**What to do**
Within the listing below, show every line that contains the word "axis".
»»
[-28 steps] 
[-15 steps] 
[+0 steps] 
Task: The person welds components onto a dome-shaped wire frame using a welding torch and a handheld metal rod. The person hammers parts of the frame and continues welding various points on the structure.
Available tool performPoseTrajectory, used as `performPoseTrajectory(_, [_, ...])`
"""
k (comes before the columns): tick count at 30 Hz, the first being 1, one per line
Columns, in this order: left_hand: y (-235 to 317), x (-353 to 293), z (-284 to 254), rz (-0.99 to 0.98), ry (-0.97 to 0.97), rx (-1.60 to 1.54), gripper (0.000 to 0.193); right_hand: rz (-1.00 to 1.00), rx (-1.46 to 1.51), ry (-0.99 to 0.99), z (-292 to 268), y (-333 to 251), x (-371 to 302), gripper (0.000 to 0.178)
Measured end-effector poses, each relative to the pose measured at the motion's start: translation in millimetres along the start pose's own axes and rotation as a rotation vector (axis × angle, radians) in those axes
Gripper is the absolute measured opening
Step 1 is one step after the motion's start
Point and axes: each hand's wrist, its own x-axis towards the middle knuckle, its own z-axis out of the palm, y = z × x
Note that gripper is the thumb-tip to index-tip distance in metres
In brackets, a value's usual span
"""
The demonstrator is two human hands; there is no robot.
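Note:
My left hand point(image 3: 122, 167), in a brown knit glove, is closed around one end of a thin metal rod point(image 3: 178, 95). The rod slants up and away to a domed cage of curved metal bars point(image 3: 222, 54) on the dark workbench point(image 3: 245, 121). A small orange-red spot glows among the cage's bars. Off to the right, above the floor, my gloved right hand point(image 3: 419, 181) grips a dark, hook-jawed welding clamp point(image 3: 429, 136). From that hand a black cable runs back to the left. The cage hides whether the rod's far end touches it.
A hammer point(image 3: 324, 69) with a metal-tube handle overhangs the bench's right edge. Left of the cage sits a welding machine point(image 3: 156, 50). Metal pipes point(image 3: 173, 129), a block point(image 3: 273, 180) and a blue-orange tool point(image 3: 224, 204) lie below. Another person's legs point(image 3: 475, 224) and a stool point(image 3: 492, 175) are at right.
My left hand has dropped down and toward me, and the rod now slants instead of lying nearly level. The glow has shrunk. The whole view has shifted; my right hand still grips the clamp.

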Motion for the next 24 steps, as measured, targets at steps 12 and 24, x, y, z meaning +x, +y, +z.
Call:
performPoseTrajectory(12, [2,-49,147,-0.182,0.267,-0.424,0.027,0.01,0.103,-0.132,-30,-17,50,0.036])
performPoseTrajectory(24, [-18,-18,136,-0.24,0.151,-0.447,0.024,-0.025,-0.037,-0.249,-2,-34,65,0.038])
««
**Answer for the task**
Measured end-effector poses, each relative to the pose measured at the motion's start: translation in millimetres along the start pose's own axes and rotation as a rotation vector (axis × angle, radians) in those axes
Point and axes: each hand's wrist, its own x-axis towards the middle knuckle, its own z-axis out of the palm, y = z × x

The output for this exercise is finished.